Content starts

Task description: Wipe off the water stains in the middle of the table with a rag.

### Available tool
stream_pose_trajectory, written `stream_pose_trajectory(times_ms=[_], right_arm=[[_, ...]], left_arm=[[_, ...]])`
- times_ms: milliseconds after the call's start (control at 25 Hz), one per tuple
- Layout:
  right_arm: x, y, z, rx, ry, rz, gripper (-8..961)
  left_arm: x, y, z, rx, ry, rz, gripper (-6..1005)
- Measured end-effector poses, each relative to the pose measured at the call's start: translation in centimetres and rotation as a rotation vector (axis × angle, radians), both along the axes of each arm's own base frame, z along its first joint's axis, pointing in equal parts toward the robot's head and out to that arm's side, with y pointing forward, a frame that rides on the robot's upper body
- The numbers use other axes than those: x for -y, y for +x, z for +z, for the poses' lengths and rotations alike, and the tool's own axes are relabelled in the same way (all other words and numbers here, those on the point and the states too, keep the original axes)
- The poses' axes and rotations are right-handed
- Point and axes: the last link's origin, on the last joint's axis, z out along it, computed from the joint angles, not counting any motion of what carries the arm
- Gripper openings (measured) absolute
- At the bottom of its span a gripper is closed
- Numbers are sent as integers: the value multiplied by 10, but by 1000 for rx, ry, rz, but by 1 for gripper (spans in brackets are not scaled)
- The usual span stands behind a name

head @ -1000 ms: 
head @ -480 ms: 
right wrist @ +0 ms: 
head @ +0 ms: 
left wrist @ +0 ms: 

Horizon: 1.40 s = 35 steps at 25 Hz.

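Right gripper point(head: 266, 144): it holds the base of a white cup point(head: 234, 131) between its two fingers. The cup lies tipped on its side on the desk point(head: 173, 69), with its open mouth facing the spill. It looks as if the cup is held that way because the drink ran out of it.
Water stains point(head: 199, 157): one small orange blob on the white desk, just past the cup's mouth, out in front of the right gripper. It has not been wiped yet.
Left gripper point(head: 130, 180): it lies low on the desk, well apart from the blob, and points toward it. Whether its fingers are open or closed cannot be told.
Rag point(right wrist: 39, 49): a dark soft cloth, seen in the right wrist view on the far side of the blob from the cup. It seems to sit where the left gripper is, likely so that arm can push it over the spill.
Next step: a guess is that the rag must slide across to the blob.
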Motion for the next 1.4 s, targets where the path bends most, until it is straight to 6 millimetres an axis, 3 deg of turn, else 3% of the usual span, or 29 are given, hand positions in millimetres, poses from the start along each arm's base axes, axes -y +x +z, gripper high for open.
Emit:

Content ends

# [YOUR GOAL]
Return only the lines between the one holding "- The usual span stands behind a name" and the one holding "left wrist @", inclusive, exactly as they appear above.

# [EXERCISE SOLUTION]
- The usual span stands behind a name

head @ -1000 ms: 
head @ -480 ms: 
right wrist @ +0 ms: 
head @ +0 ms: 
left wrist @ +0 ms: 

No more output is required for the exercise.